Berkeley Landmarks :: Joseph W. Harris House, Part 1
  


Joseph W. Harris House

2300 Le Conte Avenue, Berkeley, CA

Daniella Thompson


Harris house in 1937
(photo courtesy of Billie Jean D’Anna)

Harris house today
(photo: Daniella Thompson, 2004)

18 October 2004

Brooklyn-born Joseph W. Harris (1897–1978), founder of the Call Me Joe men’s clothing store in downtown Berkeley, had a penchant for International Style architecture. This wasn’t unusual in the 1930s, when Art Deco was all the rage, permeating industrial design, commercial art, and the movies (even Disney’s animated films of the ’30s displayed numerous Deco traces). In downtown Berkeley, several prominent civic and commercial buildings proudly display the Streamline Moderne and Zigzag Moderne marks. Residential architecture, however, was much less affected by the Moderne movement, and although some Deco-inspired apartment buildings are sprinkled around town, the Harris house is the only notable example of a Streamline Moderne single-family home.

In 1936, Harris commissioned the architect John B. Anthony to build him a residence on a gore lot at the fork of Hearst and Le Conte avenues, just north of the U.C. campus. The lot had been empty since the Berkeley Fire of 1923. Earlier, a shingled two-flat building with an overhanging round turret had occupied this space. It was captured by a movie camera from a moving streetcar in 1906. According to a 1907 block map, the owner of record was Roberta Y. Hill.

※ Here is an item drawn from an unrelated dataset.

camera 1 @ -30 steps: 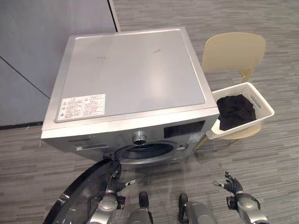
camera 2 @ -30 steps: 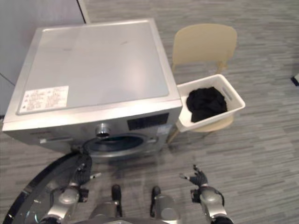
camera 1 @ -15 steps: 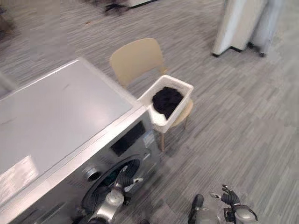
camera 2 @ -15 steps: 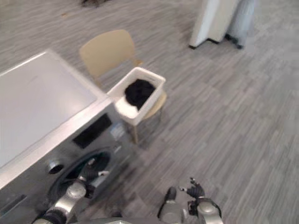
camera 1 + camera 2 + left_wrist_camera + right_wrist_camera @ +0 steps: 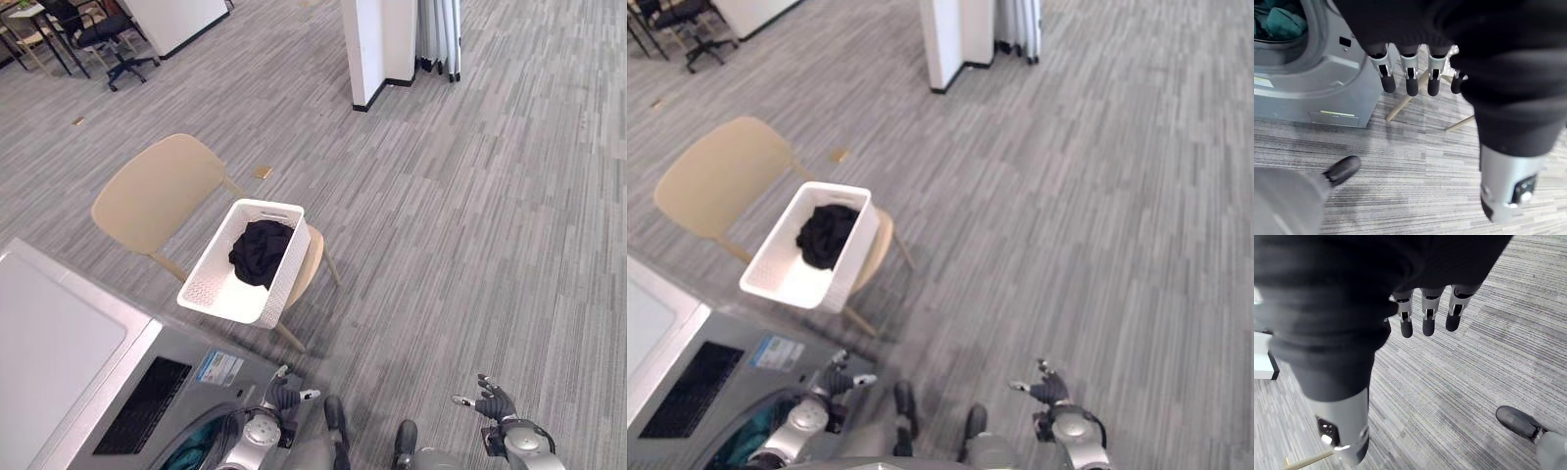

2300 Le Conte Ave. in 1911 (Sanborn fire insurance map)

The original building in 1906 (photo: a frame from the film “A Trip to Berkeley, Cal.”).


2300 Le Conte Ave. in 1950 (Sanborn fire insurance map)

Repeated curves on three levels are traced in the map on the left (photo: Daniella Thompson, 2004)

Extant records of John B. Anthony’s Berkeley buildings suggest that the Harris residence was his seventh commission in this town. Building permits bearing his name begin in 1935, the first two projects having been the Colonial Revival Van T. Ellsworth house at 1643 Le Roy Avenue and the David Weeks house at 1540 Le Roy. The University of Washington Libraries’ Architect Database suggests that Anthony hung out his shingle in 1936, having previously worked as a draftsman for Ashley and Evers (1928–1930), Timothy L. Pflueger (1930–1932), and William W. Wurster (1934–1936), all in San Francisco.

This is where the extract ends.